A pesca tradicional ou artesanal, mais sustentável, caracteriza-se pela existência de meios tradicionais de captura, com técnicas passadas de geração em geração, com linha e redes. Os barcos são de reduzidas dimensões e de fraca tonelagem, na maior parte das vezes sem motor e, como tal, as capturas não são significativas.
Todavia, para além da destruição da pesca artesanal, os pescadores que ainda vão resistindo têm sentido inúmeras dificuldades, nomeadamente no escoamento do pescado a preços justos. A diferença, entre o preço em lota e o valor pago pelo consumidor no mercado, é enormíssima. Apesar do risco e da incerteza, associados aos pescadores, o grosso do valor do pescado fica nos intermediários, ou seja, nas grandes cadeias de distribuição que esmagam os preços, o que constitui um contributo para o abandono da pesca tradicional e das artes de pesca mais sustentáveis.
Por exemplo, enquanto os preços pagos aos pescadores caíram consideravelmente, devido à pandemia, o mesmo não se repercutiu no preço final a pagar pelo consumidor, antes pelo contrário.

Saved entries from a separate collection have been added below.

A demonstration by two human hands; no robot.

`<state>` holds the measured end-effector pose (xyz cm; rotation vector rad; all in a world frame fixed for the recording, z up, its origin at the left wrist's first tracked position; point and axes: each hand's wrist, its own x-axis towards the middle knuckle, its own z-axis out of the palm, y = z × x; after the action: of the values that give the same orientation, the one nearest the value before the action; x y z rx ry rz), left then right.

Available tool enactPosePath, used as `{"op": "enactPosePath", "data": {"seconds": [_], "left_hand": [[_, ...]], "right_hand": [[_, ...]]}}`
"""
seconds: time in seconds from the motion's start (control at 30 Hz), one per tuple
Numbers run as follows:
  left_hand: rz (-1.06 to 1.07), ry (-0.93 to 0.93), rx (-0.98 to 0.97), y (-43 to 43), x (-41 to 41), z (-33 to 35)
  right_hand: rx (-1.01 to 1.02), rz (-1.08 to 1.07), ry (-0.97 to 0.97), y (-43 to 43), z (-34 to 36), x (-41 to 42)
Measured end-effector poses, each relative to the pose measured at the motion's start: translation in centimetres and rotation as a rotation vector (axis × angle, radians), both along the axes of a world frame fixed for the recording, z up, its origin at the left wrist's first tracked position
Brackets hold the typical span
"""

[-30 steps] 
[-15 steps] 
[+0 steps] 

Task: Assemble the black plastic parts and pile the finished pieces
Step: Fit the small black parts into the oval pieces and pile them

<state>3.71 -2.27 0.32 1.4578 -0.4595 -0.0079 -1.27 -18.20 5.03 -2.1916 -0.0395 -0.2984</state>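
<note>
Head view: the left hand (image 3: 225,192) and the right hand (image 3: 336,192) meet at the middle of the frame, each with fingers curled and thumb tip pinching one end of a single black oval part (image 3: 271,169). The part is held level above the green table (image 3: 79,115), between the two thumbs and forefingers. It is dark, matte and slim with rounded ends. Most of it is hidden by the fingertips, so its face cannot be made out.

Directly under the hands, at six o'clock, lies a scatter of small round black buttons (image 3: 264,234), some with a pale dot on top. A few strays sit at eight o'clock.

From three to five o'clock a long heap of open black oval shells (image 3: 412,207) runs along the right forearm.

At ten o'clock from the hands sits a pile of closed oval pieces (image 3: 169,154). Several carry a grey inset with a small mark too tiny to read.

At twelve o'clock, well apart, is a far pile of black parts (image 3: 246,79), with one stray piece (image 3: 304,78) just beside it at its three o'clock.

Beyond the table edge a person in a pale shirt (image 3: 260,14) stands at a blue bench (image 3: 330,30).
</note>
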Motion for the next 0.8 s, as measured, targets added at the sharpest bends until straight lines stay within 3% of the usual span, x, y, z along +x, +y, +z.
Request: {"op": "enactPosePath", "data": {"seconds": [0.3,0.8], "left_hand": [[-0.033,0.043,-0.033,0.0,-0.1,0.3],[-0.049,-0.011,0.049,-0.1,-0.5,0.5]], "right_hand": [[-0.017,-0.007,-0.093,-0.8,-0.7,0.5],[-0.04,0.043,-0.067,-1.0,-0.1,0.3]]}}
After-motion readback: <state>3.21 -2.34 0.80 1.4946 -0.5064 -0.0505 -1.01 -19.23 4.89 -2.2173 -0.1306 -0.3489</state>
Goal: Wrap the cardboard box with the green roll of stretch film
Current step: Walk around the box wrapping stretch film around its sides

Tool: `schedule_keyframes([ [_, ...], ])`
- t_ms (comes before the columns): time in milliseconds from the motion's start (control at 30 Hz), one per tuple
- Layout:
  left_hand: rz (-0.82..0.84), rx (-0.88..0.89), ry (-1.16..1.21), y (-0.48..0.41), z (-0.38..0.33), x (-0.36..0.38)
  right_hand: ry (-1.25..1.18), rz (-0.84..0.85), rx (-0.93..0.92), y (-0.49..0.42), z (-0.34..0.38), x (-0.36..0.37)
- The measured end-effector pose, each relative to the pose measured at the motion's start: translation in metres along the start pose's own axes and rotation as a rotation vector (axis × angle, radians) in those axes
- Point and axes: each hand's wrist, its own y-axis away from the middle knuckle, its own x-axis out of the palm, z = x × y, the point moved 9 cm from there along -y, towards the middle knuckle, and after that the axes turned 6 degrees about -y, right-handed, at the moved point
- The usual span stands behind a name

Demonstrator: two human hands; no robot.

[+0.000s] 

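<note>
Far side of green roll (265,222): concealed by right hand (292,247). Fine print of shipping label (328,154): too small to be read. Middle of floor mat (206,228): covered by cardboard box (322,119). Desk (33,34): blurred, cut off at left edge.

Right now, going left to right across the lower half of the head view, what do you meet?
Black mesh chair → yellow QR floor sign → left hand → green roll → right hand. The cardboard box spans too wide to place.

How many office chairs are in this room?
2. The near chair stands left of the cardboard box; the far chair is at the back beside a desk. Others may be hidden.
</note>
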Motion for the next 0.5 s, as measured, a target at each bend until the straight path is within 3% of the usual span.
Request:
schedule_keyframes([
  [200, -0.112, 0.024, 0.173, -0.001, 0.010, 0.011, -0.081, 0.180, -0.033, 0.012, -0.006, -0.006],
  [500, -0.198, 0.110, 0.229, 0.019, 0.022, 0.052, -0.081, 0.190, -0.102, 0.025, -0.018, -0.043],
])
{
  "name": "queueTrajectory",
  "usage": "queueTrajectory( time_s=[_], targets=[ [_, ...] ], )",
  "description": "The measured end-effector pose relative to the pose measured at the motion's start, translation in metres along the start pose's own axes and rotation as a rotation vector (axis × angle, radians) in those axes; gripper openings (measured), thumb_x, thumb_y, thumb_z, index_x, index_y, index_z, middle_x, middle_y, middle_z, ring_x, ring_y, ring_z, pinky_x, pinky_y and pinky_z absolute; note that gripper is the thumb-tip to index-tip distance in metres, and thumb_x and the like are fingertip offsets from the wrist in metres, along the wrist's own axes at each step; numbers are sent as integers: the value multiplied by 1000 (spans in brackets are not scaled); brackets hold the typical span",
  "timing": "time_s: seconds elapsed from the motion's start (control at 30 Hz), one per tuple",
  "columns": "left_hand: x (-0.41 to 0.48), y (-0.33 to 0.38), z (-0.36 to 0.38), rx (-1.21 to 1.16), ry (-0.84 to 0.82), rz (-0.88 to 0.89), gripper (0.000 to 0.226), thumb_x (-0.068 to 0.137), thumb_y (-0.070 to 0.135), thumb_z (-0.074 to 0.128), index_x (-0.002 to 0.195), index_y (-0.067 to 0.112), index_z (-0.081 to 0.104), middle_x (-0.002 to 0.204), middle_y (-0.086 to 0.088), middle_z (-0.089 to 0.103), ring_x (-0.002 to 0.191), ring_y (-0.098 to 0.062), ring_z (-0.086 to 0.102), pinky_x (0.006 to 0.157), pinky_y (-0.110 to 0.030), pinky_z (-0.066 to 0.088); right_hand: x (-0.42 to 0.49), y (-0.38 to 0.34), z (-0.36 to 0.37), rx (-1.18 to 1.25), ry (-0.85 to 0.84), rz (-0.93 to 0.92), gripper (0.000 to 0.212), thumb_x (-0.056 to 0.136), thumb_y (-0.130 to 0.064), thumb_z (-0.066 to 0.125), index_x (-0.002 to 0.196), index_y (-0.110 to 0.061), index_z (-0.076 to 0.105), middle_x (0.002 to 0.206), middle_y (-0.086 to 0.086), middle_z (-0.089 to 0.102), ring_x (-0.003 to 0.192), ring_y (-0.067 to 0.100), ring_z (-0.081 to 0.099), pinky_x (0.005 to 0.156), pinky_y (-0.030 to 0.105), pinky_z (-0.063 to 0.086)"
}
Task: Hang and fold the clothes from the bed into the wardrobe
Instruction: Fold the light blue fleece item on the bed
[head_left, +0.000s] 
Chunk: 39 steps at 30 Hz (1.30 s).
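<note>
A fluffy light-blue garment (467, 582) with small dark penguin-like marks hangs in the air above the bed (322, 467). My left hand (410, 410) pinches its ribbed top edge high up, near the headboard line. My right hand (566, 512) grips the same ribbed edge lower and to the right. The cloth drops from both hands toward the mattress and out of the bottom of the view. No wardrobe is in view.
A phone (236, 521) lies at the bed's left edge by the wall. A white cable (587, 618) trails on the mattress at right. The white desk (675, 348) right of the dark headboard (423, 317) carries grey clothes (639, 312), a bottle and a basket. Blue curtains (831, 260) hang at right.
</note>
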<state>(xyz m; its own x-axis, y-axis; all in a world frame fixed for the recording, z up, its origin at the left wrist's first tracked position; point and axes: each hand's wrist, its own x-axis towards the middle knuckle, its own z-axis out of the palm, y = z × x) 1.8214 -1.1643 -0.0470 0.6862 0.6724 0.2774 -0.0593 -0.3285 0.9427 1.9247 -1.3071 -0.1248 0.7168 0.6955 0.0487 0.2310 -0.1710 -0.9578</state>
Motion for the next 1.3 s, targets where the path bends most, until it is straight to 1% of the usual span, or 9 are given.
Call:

Os Verdes têm insistido, com iniciativas parlamentares, no sentido de que as grandes superfícies sejam obrigadas a indicar o preço pago ao pescador e ao produtor (neste caso de produtos agrícolas), de forma a que os consumidores possam fazer escolhas conscientes sobre o que querem consumir e em que condições querem consumir.
Por outro lado, tendo em conta que a pesca industrial tem levado a uma redução do stock de algumas espécies mais comerciais e ao respetivo aumento do preço, há a pressão também das grandes empresas de distribuição alimentar, para que seja fomentada a aquicultura, passando a imagem de que esta atividade é sustentável, que reduz o esforço de pesca, que evita a pesca intensiva, que está mais próxima do consumidor, ou seja, com menos impactos ambientais, o que na verdade é uma mera falácia.
A aquicultura é uma atividade muito poluente, provocando alterações muito significativas na fauna selvagem circundante e na pesca artesanal. Não podemos escamotear que esta atividade tem impactos suscetíveis de colocar em causa a própria saúde pública, uma vez que estes peixes de “aviário” são alimentados com recurso a antibióticos.
Mais, o grosso da alimentação nas aquiculturas advém de farinhas à base de peixe, ou seja, está a levar a que se exerça uma grande pressão na captura de espécies menos comerciais para a produção de farinhas, intensificando a pesca intensiva e reduzindo o stock de peixe selvagem, podendo contribuir para aumentar o preço a pagar pelo consumidor.
Tendo em conta a sustentabilidade dos ecossistemas marinhos, é necessário reduzir consideravelmente a pesca industrial e de arrasto valorizando a pesca tradicional e artesanal, nomeadamente garantindo um preço justo pago aos pescadores pelo pescado, reféns das grandes cadeias de distribuição. É também preciso reforçar os estudos sobre os impactos da aquicultura na biodiversidade e na pesca tradicional.
O Partido Ecologista Os Verdes, reunido na sua 15ª Convenção, delibera a necessidade de:
1- Valorizar e criar incentivos à pesca tradicional e artesanal mais sustentável.
2- Criar condições para que as universidades e a comunidade científica estudem os impactos da pesca do arrasto nos ecossistemas marinhos.
3- Garantir um preço justo pelo pescado aos pescadores artesanais / tradicionais, informando os consumidores do valor pago na origem.
4- Monitorizar as aquiculturas e avaliar os impactos decorrentes desta atividade.
5- Sensibilizar os consumidores para um consumo mais responsável e ambientalmente equilibrado, informando sobre o stock de pesca, impactos das artes de pesca, da pesca intensiva ou da aquicultura, entre outros.
6- Criar condições para a implementação de um passaporte económico / sanitário que acompanhe o pescado desde a origem até ao consumidor.